> [AIM OF THE EXERCISE]: I need the lines below from the one with "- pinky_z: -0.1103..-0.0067" down to the one with "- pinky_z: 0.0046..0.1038" reproduced exactly, both ends included, and nothing else.

▬▬▬▬▬▬

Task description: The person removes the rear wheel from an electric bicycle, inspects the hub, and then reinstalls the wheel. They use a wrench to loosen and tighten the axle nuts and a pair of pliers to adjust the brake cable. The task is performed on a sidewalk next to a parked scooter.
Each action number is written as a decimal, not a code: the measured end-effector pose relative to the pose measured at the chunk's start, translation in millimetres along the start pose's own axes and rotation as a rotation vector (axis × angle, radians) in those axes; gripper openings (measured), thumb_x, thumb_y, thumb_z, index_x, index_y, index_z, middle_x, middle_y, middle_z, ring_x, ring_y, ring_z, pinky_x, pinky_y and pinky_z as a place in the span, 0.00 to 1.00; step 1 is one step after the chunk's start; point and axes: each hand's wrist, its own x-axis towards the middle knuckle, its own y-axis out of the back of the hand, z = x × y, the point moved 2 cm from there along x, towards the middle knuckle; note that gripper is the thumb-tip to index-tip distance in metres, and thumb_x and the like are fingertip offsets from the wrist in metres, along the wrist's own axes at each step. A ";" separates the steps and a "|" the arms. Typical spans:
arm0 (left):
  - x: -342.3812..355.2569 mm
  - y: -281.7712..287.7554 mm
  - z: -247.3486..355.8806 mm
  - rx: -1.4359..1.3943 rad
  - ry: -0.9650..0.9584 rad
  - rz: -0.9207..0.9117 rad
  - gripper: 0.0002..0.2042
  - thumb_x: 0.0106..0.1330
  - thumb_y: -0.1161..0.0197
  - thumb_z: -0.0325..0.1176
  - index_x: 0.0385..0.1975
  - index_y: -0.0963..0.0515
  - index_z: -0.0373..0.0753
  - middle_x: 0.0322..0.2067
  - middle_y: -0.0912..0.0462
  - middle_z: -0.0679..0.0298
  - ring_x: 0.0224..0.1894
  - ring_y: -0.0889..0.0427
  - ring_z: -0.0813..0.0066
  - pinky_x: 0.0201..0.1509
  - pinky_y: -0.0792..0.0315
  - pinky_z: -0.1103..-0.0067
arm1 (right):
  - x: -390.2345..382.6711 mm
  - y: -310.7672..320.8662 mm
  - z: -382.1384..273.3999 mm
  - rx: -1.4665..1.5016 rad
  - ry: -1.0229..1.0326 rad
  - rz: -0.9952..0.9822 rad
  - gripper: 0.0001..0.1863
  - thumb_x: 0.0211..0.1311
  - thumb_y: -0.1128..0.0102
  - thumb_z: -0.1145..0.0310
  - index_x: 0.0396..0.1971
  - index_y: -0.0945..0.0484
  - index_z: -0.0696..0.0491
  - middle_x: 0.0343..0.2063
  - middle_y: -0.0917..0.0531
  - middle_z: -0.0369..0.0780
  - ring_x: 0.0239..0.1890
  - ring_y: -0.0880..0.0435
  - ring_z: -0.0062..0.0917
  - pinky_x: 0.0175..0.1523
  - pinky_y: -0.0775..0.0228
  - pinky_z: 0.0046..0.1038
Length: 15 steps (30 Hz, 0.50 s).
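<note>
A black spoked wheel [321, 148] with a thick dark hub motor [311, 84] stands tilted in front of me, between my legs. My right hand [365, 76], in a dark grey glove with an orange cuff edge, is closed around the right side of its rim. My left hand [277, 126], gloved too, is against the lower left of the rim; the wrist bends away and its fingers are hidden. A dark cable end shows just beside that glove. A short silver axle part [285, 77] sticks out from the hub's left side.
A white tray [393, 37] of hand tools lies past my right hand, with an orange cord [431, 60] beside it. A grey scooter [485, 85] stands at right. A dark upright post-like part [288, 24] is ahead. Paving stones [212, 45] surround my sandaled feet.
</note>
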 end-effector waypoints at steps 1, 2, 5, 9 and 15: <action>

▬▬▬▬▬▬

> [WRITTEN SOLUTION]:
  - pinky_z: -0.1103..-0.0067
arm1 (right):
  - x: -390.2345..382.6711 mm
  - y: -310.7672..320.8662 mm
  - z: -382.1384..273.3999 mm
  - rx: -1.4665..1.5016 rad
  - ry: -1.0229..1.0326 rad
  - rz: -0.9952..0.9822 rad
  - gripper: 0.0001..0.1863
  - thumb_x: 0.0211..0.1311
  - thumb_y: -0.1128..0.0102
  - thumb_z: -0.1145..0.0310
  - index_x: 0.0396..0.1971
  - index_y: -0.0945..0.0484
  - index_z: -0.0696..0.0491
  - middle_x: 0.0343..0.2063
  - middle_y: -0.0917..0.0531
  - middle_z: -0.0369..0.0780
  - ring_x: 0.0239..0.1890
  - ring_y: -0.0880..0.0435
  - ring_z: -0.0062..0.0917
  - pinky_x: 0.0175..0.1523
  - pinky_y: -0.0775..0.0228
  - pinky_z: 0.0046..0.1038

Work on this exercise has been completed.